Bass: A Shad Rap or other small crankbait cast to shoreline cover will catch fish in February, but for bigger fish Joe Ludwig recommends working the ditches with a weighted leadhead jig. The bait has moved back into the creeks and if you can find a windblown pocket with bait holding over the ditch, you should find bass. The prime depth is the 15- to 20-foot range. Cast across the ditch, and use a swimming or stop-and-go retrieve. According to Joe, the fish are especially prone to hit the bait on the drop. Once the sun is on the water, switch over to a jig ’n pig and work it slowly across the edges of the ditches or find places where you can work the edges of the hydrilla beds. For details on Joe’s February tactics at Clarks Hill, see page 112.

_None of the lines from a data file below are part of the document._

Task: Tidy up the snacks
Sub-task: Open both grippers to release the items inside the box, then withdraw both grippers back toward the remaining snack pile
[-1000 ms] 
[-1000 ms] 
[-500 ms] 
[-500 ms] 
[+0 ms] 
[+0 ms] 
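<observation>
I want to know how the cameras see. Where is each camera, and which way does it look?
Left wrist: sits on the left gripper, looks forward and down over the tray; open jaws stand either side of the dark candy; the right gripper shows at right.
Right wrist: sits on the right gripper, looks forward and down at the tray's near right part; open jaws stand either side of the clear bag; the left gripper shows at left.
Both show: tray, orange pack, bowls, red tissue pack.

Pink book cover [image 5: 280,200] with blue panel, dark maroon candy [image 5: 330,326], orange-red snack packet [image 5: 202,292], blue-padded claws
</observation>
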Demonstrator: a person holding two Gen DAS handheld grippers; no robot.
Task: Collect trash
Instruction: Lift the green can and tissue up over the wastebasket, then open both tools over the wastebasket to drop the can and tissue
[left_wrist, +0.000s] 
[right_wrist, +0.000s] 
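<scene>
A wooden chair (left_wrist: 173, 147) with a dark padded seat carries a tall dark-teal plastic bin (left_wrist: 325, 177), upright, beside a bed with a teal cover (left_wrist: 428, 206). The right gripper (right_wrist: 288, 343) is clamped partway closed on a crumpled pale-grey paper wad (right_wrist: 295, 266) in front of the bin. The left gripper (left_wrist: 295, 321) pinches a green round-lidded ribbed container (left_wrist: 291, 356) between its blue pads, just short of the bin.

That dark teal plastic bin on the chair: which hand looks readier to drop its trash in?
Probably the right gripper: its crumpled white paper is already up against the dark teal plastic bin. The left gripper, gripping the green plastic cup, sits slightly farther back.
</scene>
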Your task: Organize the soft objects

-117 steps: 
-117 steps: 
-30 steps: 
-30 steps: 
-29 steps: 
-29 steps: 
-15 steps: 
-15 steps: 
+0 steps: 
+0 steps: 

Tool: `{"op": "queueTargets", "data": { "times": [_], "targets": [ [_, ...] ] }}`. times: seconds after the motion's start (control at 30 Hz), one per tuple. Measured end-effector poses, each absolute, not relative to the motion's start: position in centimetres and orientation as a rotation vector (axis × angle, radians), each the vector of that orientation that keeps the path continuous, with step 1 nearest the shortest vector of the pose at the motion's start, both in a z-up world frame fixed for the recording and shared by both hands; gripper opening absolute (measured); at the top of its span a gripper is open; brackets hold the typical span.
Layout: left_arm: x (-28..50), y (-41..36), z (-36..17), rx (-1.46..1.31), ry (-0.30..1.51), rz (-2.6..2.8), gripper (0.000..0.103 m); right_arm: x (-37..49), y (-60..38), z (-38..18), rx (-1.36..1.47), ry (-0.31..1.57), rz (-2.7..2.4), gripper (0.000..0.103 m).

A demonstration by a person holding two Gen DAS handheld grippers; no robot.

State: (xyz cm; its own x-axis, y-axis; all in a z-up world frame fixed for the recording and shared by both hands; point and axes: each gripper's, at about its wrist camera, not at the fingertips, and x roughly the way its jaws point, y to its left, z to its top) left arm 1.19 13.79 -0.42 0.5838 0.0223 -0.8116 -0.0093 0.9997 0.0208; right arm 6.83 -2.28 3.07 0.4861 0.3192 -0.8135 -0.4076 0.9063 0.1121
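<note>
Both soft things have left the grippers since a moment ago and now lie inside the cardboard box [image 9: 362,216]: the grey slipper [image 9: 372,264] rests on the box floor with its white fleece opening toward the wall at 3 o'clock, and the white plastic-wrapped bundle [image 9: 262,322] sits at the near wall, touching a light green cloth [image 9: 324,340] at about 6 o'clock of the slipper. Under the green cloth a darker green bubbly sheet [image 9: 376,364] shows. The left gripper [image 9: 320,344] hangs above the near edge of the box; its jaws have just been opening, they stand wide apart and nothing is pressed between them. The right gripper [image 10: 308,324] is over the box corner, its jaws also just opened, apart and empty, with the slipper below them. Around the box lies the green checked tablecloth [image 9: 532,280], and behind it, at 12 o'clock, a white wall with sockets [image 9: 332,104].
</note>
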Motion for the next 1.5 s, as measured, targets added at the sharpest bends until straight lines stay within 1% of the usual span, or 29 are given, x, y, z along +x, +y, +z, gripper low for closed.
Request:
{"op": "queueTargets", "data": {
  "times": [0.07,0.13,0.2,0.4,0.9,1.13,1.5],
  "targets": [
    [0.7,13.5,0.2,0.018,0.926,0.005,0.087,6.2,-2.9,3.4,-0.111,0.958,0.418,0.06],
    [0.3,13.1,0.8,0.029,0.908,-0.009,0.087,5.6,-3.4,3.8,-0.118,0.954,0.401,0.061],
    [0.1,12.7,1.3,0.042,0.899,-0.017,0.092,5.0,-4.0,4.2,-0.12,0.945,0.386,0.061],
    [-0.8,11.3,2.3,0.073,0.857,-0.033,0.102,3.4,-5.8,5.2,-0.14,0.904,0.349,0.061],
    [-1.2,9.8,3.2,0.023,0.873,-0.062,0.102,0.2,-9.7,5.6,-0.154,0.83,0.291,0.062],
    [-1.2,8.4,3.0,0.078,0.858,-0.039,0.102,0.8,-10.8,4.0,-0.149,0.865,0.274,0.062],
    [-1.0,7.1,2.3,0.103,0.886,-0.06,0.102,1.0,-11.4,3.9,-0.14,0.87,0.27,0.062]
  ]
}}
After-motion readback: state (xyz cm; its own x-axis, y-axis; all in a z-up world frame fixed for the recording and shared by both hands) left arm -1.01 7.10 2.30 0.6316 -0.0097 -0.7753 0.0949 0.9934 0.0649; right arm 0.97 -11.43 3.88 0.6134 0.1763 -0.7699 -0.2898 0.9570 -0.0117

Linesides: Fair. “It’s been unseasonable warm,” said Capt. Dave Willard. “We’ve been doing OK, but our fishing has depended on the cold fronts. I don’t really expect things to break loose until March.” Right now look for fish shallow, and you can catch them on planer boards and freelines using live herring. “February can be tough with the fronts. The other day it was too windy to fish. We’ve been catching some 5- to 7-lb. largemouths around rocky points on herring.” Dave has been fishing around Raysville, Little River and Big Hart Creeks, but those areas get muddy. “When those get muddy, I’ve been going to Soap Creek, Wells Creek and even near the dam on the points at Hamilton Branch,” said Dave. “Some days they’ll be on primary points, and if the wind blows right, they’ll move to secondary points.”